Output must consist only of the lines of the material below from the one with "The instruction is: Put" through the one with "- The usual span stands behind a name", each reproduced exactly; no pictures belong in it.
Data to examine: Begin
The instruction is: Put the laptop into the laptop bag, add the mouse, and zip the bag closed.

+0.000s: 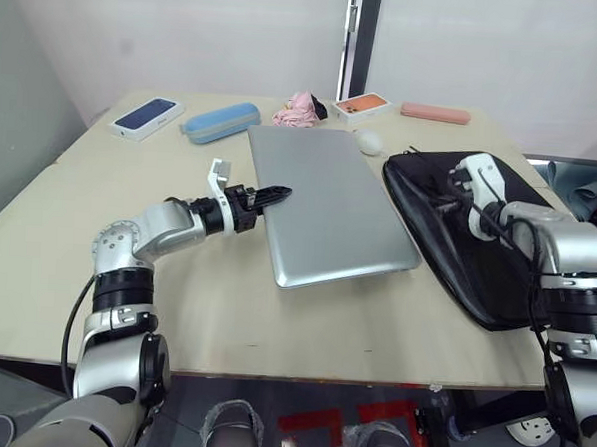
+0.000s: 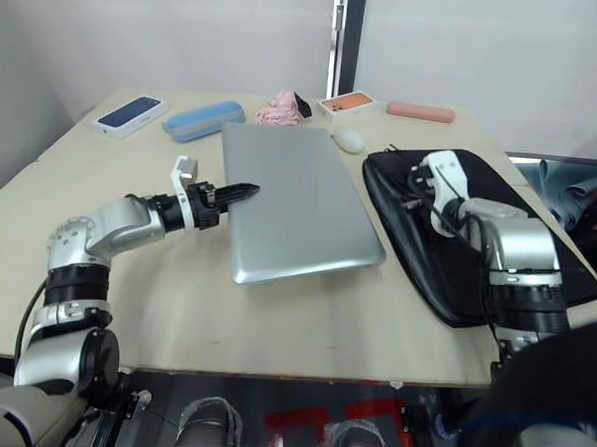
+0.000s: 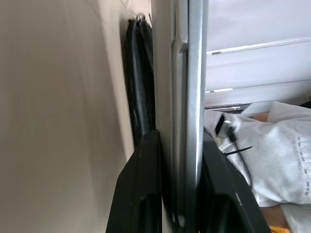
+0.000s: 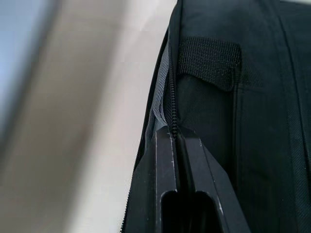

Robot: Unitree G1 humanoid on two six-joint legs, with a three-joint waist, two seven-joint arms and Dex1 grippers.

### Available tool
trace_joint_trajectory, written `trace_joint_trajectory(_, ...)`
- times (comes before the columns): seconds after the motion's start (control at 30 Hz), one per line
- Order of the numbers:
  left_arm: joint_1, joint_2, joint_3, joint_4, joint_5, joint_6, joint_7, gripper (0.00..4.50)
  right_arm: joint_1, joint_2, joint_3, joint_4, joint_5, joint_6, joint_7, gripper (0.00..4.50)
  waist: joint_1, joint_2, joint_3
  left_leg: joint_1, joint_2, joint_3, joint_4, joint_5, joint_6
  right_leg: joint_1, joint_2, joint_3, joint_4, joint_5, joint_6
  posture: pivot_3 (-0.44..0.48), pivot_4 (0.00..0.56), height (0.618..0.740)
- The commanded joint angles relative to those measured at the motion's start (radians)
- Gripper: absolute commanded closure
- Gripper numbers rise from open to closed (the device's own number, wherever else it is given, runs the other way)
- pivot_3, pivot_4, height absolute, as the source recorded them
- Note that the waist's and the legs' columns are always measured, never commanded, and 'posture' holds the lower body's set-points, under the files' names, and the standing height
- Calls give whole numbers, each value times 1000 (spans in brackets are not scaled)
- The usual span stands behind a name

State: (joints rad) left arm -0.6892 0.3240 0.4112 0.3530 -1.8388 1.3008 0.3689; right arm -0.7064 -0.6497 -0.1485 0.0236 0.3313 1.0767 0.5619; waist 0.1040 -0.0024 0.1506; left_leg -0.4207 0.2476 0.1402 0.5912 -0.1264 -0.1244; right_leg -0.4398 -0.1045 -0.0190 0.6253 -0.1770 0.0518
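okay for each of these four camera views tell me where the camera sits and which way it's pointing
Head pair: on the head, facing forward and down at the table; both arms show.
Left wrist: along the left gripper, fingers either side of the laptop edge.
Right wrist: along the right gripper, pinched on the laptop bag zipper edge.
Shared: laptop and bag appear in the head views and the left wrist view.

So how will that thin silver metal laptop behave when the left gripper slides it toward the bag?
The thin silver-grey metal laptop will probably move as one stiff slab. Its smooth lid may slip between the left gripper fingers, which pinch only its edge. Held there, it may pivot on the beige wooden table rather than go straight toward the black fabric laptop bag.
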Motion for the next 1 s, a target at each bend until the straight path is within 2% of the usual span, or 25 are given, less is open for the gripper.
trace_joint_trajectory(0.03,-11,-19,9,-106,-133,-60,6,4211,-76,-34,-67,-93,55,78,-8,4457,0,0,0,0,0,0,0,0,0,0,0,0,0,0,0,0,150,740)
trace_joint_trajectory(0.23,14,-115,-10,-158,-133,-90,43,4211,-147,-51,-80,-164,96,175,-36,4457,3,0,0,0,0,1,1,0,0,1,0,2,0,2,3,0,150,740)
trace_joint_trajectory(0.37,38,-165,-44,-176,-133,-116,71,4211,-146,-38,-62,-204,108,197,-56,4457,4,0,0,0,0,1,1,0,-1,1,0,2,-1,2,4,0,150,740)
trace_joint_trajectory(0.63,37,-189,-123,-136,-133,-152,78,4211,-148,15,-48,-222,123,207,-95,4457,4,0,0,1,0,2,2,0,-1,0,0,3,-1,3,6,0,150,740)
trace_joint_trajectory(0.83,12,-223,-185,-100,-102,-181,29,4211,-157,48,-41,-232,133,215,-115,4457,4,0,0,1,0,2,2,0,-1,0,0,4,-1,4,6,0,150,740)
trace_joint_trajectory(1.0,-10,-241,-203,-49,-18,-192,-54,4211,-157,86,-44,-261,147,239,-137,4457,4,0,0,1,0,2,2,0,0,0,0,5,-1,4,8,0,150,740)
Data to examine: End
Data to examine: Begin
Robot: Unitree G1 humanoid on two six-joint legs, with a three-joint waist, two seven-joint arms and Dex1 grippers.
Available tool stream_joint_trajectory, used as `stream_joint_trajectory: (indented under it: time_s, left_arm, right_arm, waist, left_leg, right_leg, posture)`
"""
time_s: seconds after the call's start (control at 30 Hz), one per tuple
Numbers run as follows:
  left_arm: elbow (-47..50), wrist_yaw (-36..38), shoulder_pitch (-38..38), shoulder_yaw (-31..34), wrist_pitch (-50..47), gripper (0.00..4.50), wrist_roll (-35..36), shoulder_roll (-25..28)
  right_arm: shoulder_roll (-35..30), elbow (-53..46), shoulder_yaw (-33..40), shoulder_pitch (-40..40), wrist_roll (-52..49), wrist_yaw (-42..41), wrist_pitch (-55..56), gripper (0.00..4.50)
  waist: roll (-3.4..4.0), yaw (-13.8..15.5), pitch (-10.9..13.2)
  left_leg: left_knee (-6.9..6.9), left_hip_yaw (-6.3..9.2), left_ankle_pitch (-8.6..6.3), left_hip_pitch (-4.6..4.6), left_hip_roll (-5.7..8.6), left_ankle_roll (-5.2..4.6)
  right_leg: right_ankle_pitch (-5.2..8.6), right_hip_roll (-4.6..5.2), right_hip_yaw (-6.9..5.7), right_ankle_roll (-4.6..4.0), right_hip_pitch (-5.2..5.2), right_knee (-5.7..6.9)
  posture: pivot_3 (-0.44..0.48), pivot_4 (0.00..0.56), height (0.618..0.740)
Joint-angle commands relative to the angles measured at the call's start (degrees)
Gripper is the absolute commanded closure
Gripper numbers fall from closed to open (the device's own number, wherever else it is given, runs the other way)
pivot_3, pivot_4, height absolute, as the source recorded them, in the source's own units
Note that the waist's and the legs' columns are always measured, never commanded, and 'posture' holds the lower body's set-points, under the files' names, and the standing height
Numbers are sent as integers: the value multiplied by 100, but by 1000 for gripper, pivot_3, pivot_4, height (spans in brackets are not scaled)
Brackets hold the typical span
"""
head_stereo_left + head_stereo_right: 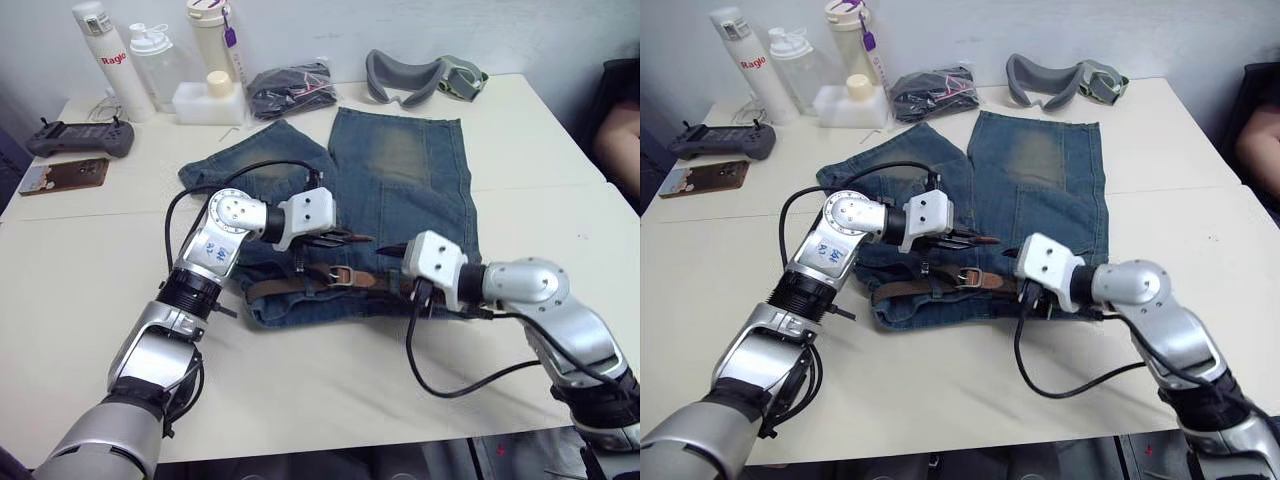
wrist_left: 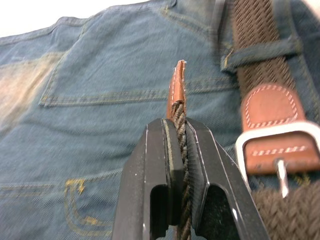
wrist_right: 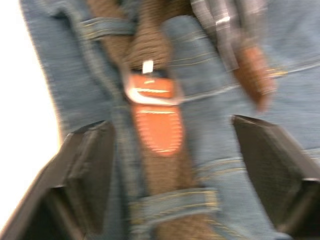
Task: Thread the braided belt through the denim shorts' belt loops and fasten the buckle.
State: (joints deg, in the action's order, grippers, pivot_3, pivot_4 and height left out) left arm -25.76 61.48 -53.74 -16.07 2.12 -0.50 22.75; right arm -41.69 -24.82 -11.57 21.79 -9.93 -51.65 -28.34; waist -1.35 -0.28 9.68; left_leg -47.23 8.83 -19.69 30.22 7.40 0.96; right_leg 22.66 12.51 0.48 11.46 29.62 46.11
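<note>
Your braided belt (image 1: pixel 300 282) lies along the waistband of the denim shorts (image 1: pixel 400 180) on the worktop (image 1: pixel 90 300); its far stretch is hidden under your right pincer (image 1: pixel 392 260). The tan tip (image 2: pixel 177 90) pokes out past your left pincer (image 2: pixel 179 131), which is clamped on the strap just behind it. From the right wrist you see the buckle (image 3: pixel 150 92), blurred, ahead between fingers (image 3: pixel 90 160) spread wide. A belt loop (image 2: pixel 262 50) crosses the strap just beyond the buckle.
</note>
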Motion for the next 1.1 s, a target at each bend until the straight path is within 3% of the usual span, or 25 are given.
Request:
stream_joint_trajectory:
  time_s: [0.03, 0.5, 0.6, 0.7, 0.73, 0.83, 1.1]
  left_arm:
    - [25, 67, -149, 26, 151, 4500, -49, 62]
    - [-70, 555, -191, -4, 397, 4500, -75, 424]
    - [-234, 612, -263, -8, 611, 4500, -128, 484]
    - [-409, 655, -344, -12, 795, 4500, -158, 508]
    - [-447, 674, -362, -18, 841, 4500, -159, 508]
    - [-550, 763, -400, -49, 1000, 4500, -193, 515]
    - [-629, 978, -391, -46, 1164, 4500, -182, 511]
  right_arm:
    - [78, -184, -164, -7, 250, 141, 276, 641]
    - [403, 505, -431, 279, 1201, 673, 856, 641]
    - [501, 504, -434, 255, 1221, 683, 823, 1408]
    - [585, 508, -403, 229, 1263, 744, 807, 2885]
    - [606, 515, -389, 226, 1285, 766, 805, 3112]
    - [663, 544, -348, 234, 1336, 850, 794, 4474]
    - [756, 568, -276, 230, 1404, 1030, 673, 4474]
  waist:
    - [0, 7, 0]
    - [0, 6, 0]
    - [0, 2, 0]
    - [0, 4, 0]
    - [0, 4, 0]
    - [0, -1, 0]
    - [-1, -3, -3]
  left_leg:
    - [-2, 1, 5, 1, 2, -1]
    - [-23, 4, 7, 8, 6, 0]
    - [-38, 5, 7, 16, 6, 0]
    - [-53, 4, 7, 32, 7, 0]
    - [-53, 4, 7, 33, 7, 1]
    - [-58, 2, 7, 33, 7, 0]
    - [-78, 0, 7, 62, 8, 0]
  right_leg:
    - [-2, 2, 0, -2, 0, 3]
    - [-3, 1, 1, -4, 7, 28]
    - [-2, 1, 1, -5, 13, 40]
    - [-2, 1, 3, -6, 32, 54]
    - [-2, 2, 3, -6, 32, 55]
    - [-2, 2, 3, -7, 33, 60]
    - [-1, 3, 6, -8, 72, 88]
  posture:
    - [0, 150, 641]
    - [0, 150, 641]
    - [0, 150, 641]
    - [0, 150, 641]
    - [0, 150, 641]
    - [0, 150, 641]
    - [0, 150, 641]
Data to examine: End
_Solved problem_:
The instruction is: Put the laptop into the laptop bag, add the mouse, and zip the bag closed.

+0.000s: 
+0.000s: 
+0.000s: 
+0.000s: 

Robot: Unitree G1 humanoid on two six-joint legs, with a three-joint waist, two seven-joint arms and Dex1 grippers.

### Available tool
trace_joint_trajectory, written `trace_joint_trajectory(_, ...)`
- times (comes before the columns): seconds after the motion's start (control at 30 Hz), one per line
- Order of the numbers:
  left_arm: joint_1, joint_2, joint_3, joint_4, joint_5, joint_6, joint_7, gripper (0.00..4.50)
  right_arm: joint_1, joint_2, joint_3, joint_4, joint_5, joint_6, joint_7, gripper (0.00..4.50)
  waist: joint_1, joint_2, joint_3
  left_leg: joint_1, joint_2, joint_3, joint_4, joint_5, joint_6
  right_leg: joint_1, joint_2, joint_3, joint_4, joint_5, joint_6
  posture: pivot_3 (-0.44..0.48), pivot_4 (0.00..0.56), height (0.618..0.740)
- The commanded joint angles relative to those measured at the motion's start (radians)
- Gripper: absolute commanded closure
- Gripper numbers rise from open to closed (the device's own number, wherever else it is given, runs the other way)
- pivot_3, pivot_4, height absolute, as the source recorded them
- Note that the waist's and the legs' columns are always measured, never commanded, and 'posture' holds the lower body's set-points, under the files' names, and the standing height
- Calls give whole numbers, each value times 1000 (spans in brackets are not scaled)
- The usual span stands behind a name

There is nothing more to the answer.